EXERCISE GOAL.
Extract, exactly as written, each line from the start of the records below to the line containing "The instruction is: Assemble", both ends included; drop the pictures.

======== RECORDS ========

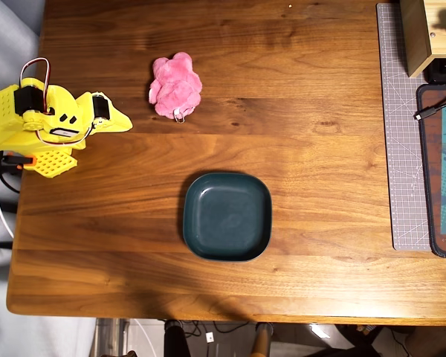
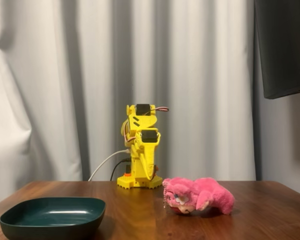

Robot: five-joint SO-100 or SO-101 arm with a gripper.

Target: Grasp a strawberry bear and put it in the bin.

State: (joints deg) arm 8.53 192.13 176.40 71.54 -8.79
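From the overhead view the arm sits folded at the table's left edge, gripper tip pointing right, and the jaws look pressed together with no gap showing and nothing in them. The bear lies up and to the right of that tip, clear of it, not touched, with its little metal ring at its lower edge toward the bin. The bin sits empty near the middle of the table, well apart from the bear. So the job hasn't started, and the step in hand is the reach. Best bet: spread the jaws wide before coming down, since the plush is fat and squishy, and go for the body's middle rather than the ring or a limb. In the fixed view the gripper hangs nose-down in front of the base, again looking closed, though the tip is small here. The bear lies on its side, face toward the bin, low and long. Coming straight down across its short width should bite deeper; a shallow pinch on fur would probably slip during the carry.
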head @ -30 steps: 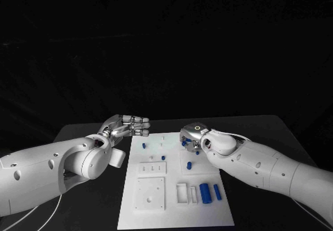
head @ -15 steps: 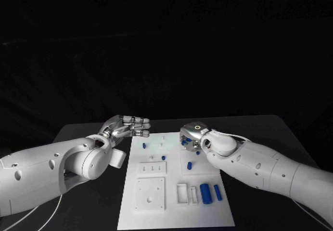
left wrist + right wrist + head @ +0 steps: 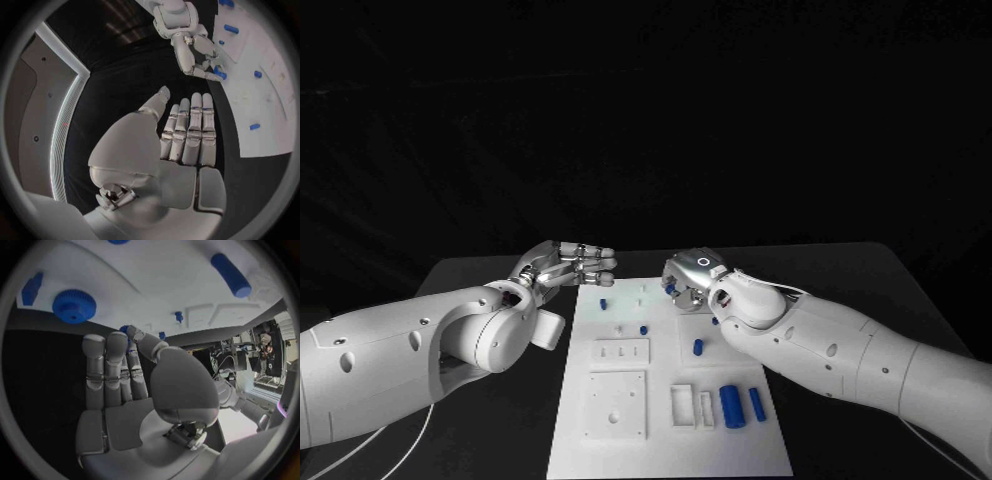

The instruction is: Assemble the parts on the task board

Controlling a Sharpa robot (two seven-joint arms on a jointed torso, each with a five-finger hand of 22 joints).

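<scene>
Black table (image 3: 488,275) carries the task board (image 3: 668,440) at lower centre, where the right hand (image 3: 692,277) pinches a small blue part (image 3: 219,74) that could slip from so light a hold, while the left hand (image 3: 567,264) hovers empty, fingers extended.

We see the board (image 3: 668,455) as matt white plastic, smooth, with moulded blocks at 6 o'clock. The parts (image 3: 731,406) look like blue plastic, slightly glossy; the gear (image 3: 74,305) has a fine ribbed rim. The table (image 3: 473,275) is matt black, and the cloth (image 3: 646,120) at 12 o'clock is dull black. Both arms (image 3: 387,360) have glossy white shells. The left hand (image 3: 187,137) and right hand (image 3: 119,385) look like satin silver metal.
</scene>
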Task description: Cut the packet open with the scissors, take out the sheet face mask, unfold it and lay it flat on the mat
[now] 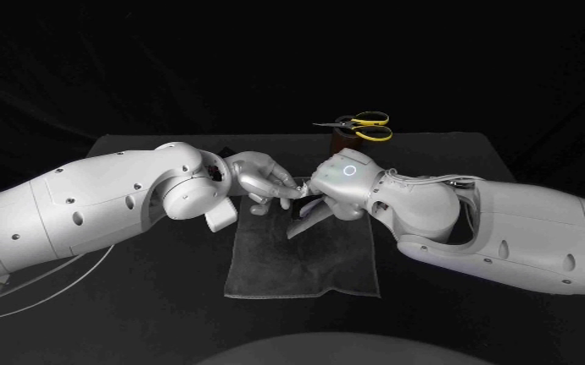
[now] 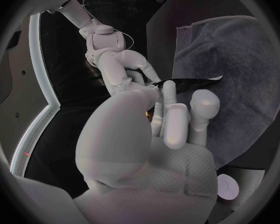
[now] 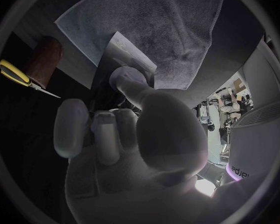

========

ANSWER BELOW.
Robot: five-joint SO-100 or SO-101 arm with a gripper.

Target: Grasp a strawberry bear and put it in the bin.

State: (joints deg) arm 8.53 192.13 176.40 71.54 -8.79
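From the overhead view the arm sits folded at the table's left edge, gripper tip pointing right, and the jaws look pressed together with no gap showing and nothing in them. The bear lies up and to the right of that tip, clear of it, not touched, with its little metal ring at its lower edge toward the bin. The bin sits empty near the middle of the table, well apart from the bear. So the job hasn't started, and the step in hand is the reach. Best bet: spread the jaws wide before coming down, since the plush is fat and squishy, and go for the body's middle rather than the ring or a limb. In the fixed view the gripper hangs nose-down in front of the base, again looking closed, though the tip is small here. The bear lies on its side, face toward the bin, low and long. Coming straight down across its short width should bite deeper; a shallow pinch on fur would probably slip during the carry.
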head @ -30 steps: 
head @ -15 steps: 
left wrist + right wrist + head @ +0 steps: 

The instruction is: Assemble the parts on the task board

At this stage, the exercise is finished.